By Svea Herbst-Bayliss
BOSTON (Reuters) - David Ganek, whose hedge fund shut after federal agents searched its offices five years ago, said on Tuesday that the U.S. government's raid "rerouted" the careers of six dozen people and that he is suing the government to fight for accountability.
"This case is sorely in need of disclosure of facts. How did this happen and why did this happen," Ganek said at the CNBC Institutional Investor Delivering Alpha conference on Tuesday.
Ganek was speaking publicly for the first time since filing a lawsuit that charges the U.S. government relied on materially false information to get the search warrant that led to a raid at hedge fund Level Global, which once managed $4 billion.

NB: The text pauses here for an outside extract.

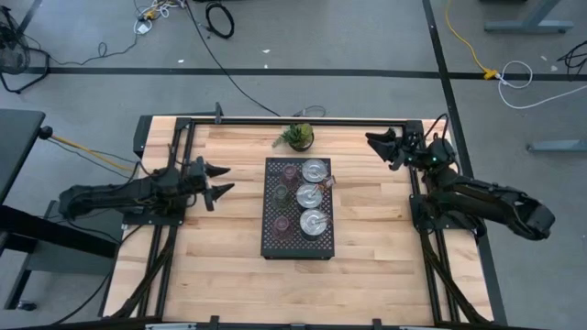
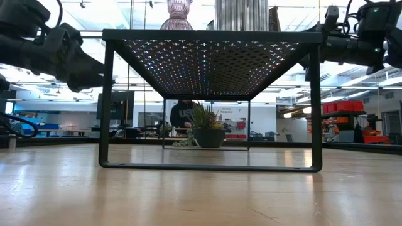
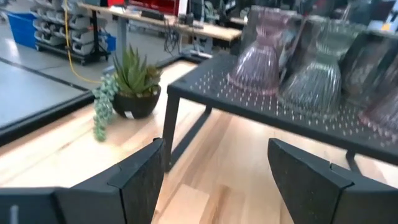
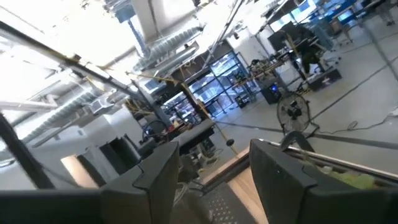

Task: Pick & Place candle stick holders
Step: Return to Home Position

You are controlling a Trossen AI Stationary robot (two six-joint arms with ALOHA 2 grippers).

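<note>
Three shiny silver candle stick holders (image 1: pixel 314 195) stand in a row on the right half of the black perforated tray (image 1: pixel 298 240). Three small glass cups (image 1: pixel 282 195) stand in a row on its left half. In the left wrist view a pinkish cup (image 3: pixel 258 53) and a clear-greenish cup (image 3: pixel 320 65) stand on the tray top (image 3: pixel 249 93). My left gripper (image 1: pixel 220 181) is open and empty, left of the tray and pointing at it. My right gripper (image 1: pixel 381 147) is open and empty, at the far right, away from the tray.
A small green potted plant (image 1: pixel 298 137) stands on the table just beyond the tray's far end; it also shows in the left wrist view (image 3: pixel 134 84). The tray stands raised on thin legs (image 2: pixel 105 103). A person (image 2: pixel 182 113) shows in the room beyond the table.
</note>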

Level Global was founded by Ganek and Anthony Chiasson in 2003 and closed in 2011, just months after it and three other firms were searched by Federal Bureau of Investigation agents as prosecutors investigated whether hedge fund managers were relying on illegally obtained insider information to make trades.
Both Ganek and Chiasson had once worked for Steven A. Cohen, whose firm SAC Capital Advisors pleaded guilty to insider trading in 2013.
Ganek was never charged with any wrongdoing. Chiasson was exonerated after initially being found guilty of insider trading. But for Ganek the anger runs deep, he said.
"The second the FBI came off the elevator it was an investigation, a trial, and a conviction all in one. 70 peoples' careers were rerouted," Ganek said, adding "It didn't need to be that way - so yes, there's a component that's personal."
When Ganek closed the firm, he said many of his former employees were tainted by having worked for him.
Ganek's legal team includes prominent litigator Barry Scheck, who has spent years working to exonerate wrongly convicted people. Scheck's Innocence Project is not known for working with hedge fund managers.
After being told by friends, investors and some lawyers, that it would be difficult and time consuming to sue Preet Bharara, the U.S. Attorney in Manhattan, other federal prosecutors and some FBI agents, Ganek said he nonetheless decided to move ahead to shed light on what he charges was the government's false information.
"There is a deterrence here that can lead to a lot of good," he said.